Roger Paul Droit Roger-Pol Droit

Choisir la vie

Que pèsent les propos des philosophes, qu’ils soient délirants ou sensés, face à une pandémie mondiale et à ses répercussions innombrables ? Bien peu, si l’on refuse de les surestimer en croyant qu’ils détiendraient quelque lumière décisive, dont seraient dépourvus médecins, économistes, hommes politiques. Dans l’immense flux de discours suscité depuis un an par la Covid-19, les philosophes n’ont qu’une petite voix. Encore faudrait-il qu’ils n’ajoutent pas à la cacophonie ambiante par de prétendues analyses où se trouvent bien plus de confusions que d’idées claires, de malentendus que de netteté, de préjugés que de philosophie.

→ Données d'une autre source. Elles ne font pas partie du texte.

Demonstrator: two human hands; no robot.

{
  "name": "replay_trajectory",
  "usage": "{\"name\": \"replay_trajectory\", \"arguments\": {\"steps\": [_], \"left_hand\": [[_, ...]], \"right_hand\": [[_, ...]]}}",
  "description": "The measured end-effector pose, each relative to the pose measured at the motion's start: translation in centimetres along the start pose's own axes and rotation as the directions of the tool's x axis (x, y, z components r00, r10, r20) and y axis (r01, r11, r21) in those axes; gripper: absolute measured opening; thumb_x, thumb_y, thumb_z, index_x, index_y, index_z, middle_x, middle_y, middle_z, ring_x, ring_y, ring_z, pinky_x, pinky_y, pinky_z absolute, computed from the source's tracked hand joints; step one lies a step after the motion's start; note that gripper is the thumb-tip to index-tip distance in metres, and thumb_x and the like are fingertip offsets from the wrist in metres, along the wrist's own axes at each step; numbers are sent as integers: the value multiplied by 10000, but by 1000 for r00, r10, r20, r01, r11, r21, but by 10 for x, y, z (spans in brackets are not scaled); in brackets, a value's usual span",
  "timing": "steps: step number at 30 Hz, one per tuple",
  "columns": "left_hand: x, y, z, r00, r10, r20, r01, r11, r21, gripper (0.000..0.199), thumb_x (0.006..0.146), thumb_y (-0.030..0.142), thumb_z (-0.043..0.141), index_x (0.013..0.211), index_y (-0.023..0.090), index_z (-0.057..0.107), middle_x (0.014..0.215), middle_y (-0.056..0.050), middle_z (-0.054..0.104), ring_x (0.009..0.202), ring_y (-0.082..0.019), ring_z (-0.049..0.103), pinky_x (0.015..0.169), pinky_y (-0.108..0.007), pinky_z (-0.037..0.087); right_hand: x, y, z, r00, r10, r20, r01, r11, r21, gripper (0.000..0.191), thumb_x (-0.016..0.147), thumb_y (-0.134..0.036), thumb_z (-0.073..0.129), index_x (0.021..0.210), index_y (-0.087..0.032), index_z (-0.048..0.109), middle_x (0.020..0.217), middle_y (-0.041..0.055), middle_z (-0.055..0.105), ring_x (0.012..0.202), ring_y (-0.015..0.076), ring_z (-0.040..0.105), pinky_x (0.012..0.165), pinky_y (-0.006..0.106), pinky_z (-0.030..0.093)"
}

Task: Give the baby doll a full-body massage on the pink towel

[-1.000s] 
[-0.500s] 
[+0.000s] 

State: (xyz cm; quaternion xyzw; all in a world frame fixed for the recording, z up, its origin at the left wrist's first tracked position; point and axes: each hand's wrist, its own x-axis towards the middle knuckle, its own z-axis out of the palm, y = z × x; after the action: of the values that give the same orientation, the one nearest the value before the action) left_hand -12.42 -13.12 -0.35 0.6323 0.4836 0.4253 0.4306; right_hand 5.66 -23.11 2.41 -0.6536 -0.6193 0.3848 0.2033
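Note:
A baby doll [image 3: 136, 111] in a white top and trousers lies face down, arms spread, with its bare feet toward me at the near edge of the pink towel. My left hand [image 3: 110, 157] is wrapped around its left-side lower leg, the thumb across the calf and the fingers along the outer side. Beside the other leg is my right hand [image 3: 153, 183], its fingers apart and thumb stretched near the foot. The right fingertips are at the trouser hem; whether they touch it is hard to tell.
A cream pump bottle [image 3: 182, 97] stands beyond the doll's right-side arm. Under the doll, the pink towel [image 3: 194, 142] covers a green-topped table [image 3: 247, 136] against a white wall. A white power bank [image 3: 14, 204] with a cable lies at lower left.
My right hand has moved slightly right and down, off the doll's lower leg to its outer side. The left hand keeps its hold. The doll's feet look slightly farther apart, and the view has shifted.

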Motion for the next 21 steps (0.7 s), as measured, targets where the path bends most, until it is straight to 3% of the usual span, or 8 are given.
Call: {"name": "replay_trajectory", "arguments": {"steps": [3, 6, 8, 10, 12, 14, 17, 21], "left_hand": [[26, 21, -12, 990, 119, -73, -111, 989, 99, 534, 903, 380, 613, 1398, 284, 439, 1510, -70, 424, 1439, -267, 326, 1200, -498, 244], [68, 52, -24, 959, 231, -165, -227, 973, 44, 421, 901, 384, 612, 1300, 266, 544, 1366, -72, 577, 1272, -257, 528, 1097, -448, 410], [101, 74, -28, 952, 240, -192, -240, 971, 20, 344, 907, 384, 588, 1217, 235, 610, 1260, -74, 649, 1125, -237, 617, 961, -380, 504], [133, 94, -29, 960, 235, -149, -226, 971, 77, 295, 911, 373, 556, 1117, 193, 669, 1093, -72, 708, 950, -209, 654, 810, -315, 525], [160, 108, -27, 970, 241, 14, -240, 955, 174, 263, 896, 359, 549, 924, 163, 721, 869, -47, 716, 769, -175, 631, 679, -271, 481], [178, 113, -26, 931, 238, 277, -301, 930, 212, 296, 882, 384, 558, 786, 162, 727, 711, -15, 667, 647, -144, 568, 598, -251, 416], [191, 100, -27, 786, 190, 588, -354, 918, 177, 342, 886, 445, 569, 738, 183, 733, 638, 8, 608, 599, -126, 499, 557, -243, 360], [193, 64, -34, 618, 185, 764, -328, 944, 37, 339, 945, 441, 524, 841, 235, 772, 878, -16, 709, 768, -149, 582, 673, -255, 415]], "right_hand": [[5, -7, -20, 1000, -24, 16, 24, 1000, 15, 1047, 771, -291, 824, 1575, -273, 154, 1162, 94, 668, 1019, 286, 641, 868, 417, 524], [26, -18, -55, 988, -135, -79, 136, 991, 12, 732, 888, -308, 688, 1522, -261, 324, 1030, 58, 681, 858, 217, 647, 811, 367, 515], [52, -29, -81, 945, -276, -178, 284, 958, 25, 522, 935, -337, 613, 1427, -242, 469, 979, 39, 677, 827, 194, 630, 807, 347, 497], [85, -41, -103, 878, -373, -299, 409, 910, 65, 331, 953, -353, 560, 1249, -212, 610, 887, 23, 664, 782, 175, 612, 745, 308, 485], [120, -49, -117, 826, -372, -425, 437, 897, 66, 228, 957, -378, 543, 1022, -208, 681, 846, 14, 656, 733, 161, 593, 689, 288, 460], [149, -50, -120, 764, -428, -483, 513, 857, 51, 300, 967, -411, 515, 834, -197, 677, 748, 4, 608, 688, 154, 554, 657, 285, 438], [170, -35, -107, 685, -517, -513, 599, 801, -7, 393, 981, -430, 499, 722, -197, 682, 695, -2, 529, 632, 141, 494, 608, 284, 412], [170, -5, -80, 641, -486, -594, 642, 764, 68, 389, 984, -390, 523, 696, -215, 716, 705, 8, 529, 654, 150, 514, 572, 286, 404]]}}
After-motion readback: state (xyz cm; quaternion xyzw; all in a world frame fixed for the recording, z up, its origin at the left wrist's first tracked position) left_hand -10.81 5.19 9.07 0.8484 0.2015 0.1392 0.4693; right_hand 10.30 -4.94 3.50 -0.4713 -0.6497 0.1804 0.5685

Or c’est le cas, du moins chez certains. Dénominateur commun : dénoncer la menace de l’ordre sanitaire. Une forme inédite d’autoritarisme liberticide se serait abattue sur le monde. Focalisé sur un objectif unique – sauver des vies, « quoi qu’il en coûte »… – ce despotisme monomaniaque aurait mis de côtés les autres dimensions de l’existence, qui seules la rendent humaine. Relations aux autres, échanges commerciaux, emploi, santé mentale, loisirs, culture auraient été d’abord négligés, puis écornés, et finalement saccagés par les confinements et les interdits consécutifs à ce premier choix, jugé funeste : préserver la vie biologique.

Tel est l’argument central : la vie « nue » - seulement organique, physiologique, viscérale - n’est pas ce qui définit l’humain. Vouloir la protéger serait donc une régression, un renoncement à toutes ces valeurs qui firent choisir aux générations antérieures la mort plutôt que la servitude. Pire : ce serait nier l’humanité, la civilisation, l’éthique… La priorité à la vie constituerait une forme ultime de barbarie par déshumanisation.

Ces propos sont développés notamment par Alexandra Laignel-Lavastine dans La déraison sanitaire. La Covid-19 et le culte de la vie par-dessus tout, par Robert Redeker qui parle de « révolution sanitariste », et ce même fil directeur parcourt la critique du « délire hygiéniste » qu’entreprend Bernard-Henri Lévy dans Ce virus qui rend fou.